- Work to be completed
For this exercise, write out the full listing that follows exactly and skip its pictures.

- Dataset excerpt
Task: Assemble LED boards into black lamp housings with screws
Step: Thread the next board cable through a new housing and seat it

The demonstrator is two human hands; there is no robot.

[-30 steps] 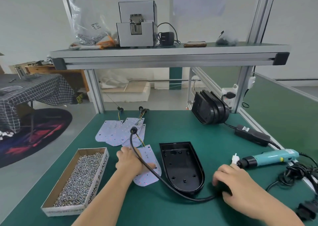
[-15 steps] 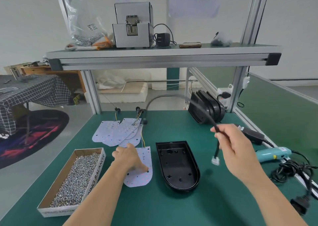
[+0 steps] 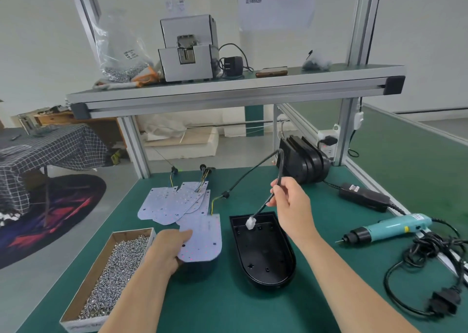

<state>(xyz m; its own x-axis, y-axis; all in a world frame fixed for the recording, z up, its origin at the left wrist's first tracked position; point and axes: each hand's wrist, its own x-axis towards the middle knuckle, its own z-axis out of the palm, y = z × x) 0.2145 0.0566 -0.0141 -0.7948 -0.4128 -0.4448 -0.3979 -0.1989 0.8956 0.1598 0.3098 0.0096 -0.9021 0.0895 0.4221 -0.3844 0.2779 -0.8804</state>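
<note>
The right hand (image 3: 291, 206) is held above the green surface (image 3: 228, 294), thumb and fingers pinched on a black cable (image 3: 261, 209). The cable's white connector (image 3: 250, 223) hangs just over the far end of an open black lamp housing (image 3: 266, 254), which lies flat on the surface. The left hand (image 3: 166, 249) grips the near-left edge of an LED board (image 3: 202, 239), lifted slightly just left of the housing. Yellow wires appear to join this board to the cable.

The step in hand is judged to be cable routing. Next, the connector would need to be guided through an opening in the housing, and the board then lowered in after it without straining the wires.

Counted: one open housing; one held board; at least three more overlapping boards (image 3: 172, 203) beyond it; one cardboard box of screws (image 3: 114, 269), too many to count; one electric screwdriver (image 3: 387, 227) at the right; one stack of spare housings (image 3: 304, 163) at the back, number unclear.
</note>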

- Exercise result
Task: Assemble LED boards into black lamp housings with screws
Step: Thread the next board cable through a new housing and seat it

The demonstrator is two human hands; there is no robot.

[-30 steps] 
[-15 steps] 
[+0 steps] 

<state>(xyz m; its own x-axis, y-axis; all in a world frame fixed for the recording, z up, its origin at the left wrist's first tracked position; point and axes: each hand's wrist, its own x-axis towards the middle knuckle, its own z-axis out of the palm, y = z × x) 0.2145 0.0566 -0.0141 -0.7948 -0.4128 -0.4448 -0.3979 -0.1989 0.8956 0.1598 0.3098 0.0096 -0.9021 0.0895 0.4221 -0.3844 0.2779 -0.8804</state>
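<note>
The right hand (image 3: 291, 206) is held above the green surface (image 3: 228, 294), thumb and fingers pinched on a black cable (image 3: 261, 209). The cable's white connector (image 3: 250, 223) hangs just over the far end of an open black lamp housing (image 3: 266, 254), which lies flat on the surface. The left hand (image 3: 166, 249) grips the near-left edge of an LED board (image 3: 202, 239), lifted slightly just left of the housing. Yellow wires appear to join this board to the cable.

The step in hand is judged to be cable routing. Next, the connector would need to be guided through an opening in the housing, and the board then lowered in after it without straining the wires.

Counted: one open housing; one held board; at least three more overlapping boards (image 3: 172, 203) beyond it; one cardboard box of screws (image 3: 114, 269), too many to count; one electric screwdriver (image 3: 387, 227) at the right; one stack of spare housings (image 3: 304, 163) at the back, number unclear.
</note>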

With this, there is nothing more to the exercise.